Closer to home, Us Weekly wrote that the singer had shocked her fans with a look that was “completely unrecognizable,” while ABC News put the “formerly slim” singer in a gallery of stars including Kirstie Alley and Jennifer Hudson who have had trouble with their yo-yo-ing weight. “Nothing compares…to what Sinead O’ Connor looks like now,” it captioned.
Hang on. Should a singer who used her window of fame to highlight discomfiting political opinions as well as bringing hauntingly personal songs like “Troy” and “Three Babies” into the musical canon really be judged by the same harsh standards that are common currency for actresses and reality TV stars?
Sinead O’Connor is no Kim Kardashian, whose every eyebrow pluck and forehead wax is the stuff of a celebrity interview or product endorsement. Nor is she a Natalie Portman or Renee Zellweger, whose morphing body shape is part of her artistic reach.
Instead, the Dublin-born singer, who has four children since achieving the heights of fame, has always turned her back on the conventions of beauty that are apparently necessary for media acceptance. The prickly distaste that she still manifests for a prototypical feminine style seems remarkably unchanged from the attitudes she held in her youth.
Per the outrage that has followed the singer’s appearance at Bray, you could be forgiven for thinking that O’Connor has spent the last decade and a half under a rock, all the better to astonish her fans when she re-emerged several kilos heavier and without a bald head. In fact, she has an enjoyed a musical career that has continued, somewhat under the radar, and the singer has released a new album every two years or since 2000 as well as touring recently in Moscow and the UK.
What the voices expressing astonishment at her new look are really shocked by, is that Sinead O’Connor should care so little for the opinions by which so many in the entertainment industry are harshly judged. The astonishment at her weight gain is as much at her carelessness of what others think of her as it is about a singer succumbing to the ageing process over 20 years. In fact, it’s not overplaying it to suggest that her critics are actually uncomfortable with her refusal to hide herself away permanently now that the years where gamine skinniness was her trademark look are in the past.
It is just weeks since the music industry deified Amy Winehouse, a troubled singer whose addictions transfixed tabloid readers during the years that they also cruelly foreshortened a talented jazz diva’s life.
Like O’Connor, Winehouse’s talent was of the once-in-a-generation kind, a degree of difference away from even the commercial heights achieved by the likes of Adele, another British talent who for all her record-selling success, falls into a more conventional mold.

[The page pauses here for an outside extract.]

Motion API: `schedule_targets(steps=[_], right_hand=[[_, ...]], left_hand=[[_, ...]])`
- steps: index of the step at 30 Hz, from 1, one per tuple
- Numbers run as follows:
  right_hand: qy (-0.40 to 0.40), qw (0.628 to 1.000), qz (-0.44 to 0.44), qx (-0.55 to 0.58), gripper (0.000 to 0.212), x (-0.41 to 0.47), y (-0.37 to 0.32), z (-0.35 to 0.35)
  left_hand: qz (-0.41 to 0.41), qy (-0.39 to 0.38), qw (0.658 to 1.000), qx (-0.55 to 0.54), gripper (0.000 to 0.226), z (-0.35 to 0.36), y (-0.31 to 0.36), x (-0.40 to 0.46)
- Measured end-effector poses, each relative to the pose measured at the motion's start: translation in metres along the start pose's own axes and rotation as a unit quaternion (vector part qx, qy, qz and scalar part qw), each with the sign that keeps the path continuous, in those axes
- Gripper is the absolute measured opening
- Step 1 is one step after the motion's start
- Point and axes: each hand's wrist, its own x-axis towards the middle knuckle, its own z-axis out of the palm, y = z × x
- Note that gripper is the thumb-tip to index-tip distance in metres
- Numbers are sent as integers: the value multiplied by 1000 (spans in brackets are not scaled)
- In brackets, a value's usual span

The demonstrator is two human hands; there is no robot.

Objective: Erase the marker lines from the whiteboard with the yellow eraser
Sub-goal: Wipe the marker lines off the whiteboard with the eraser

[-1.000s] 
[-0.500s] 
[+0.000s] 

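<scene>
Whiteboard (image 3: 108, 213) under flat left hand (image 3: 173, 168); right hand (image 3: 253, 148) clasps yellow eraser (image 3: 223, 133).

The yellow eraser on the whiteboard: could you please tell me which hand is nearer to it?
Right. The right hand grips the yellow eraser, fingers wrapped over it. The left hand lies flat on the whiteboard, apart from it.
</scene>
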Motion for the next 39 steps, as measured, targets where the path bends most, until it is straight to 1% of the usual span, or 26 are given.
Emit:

Even as Winehouse’s failed romances and damaging addictions were lived out in the harsh glare of newspaper front pages, her emaciated thinness, hyper-sexualized outfits and suspiciously enhanced cleavage nonetheless less fell on the right side of the aesthetic the entertainment industry is prepared to accept.
Unlike Winehouse, Connor has managed to get through life, have a family and keep doing what her fans want her to do: perform and record music. Along the way her various admissions of suffering child abuse, a bipolar disorder and coming out as a lesbian suggest that the journey has not been without its demons.

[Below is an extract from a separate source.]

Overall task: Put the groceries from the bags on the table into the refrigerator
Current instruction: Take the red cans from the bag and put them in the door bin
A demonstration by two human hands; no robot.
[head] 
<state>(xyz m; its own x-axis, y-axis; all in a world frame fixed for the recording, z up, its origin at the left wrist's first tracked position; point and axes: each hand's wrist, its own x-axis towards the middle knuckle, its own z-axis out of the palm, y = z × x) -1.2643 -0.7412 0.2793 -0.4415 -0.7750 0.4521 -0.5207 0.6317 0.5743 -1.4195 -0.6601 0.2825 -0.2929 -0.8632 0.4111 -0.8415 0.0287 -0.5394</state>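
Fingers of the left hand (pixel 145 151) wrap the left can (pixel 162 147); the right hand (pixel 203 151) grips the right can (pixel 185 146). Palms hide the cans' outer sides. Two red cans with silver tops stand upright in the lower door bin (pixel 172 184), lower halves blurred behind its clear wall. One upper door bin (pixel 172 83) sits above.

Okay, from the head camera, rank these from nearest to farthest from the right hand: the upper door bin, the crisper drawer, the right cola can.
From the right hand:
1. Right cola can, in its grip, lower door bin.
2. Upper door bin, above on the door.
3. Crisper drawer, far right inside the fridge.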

But, far from criticizing the singer for her temerity to continue performing even when she does not fit the nostalgic memory of two decades past, O’Connor should congratulated for her ability to keep on going. Twenty years on, the lyrics of songs like “Feel So Different,” “I Do Not Want What I Have Not Got” and “Three Babies” have become even more poignant than they were the first time around.
And as this video of the singer performing “Nothing Compares 2U” in Moscow last month shows, her voice has lost none of its ability to astound and move.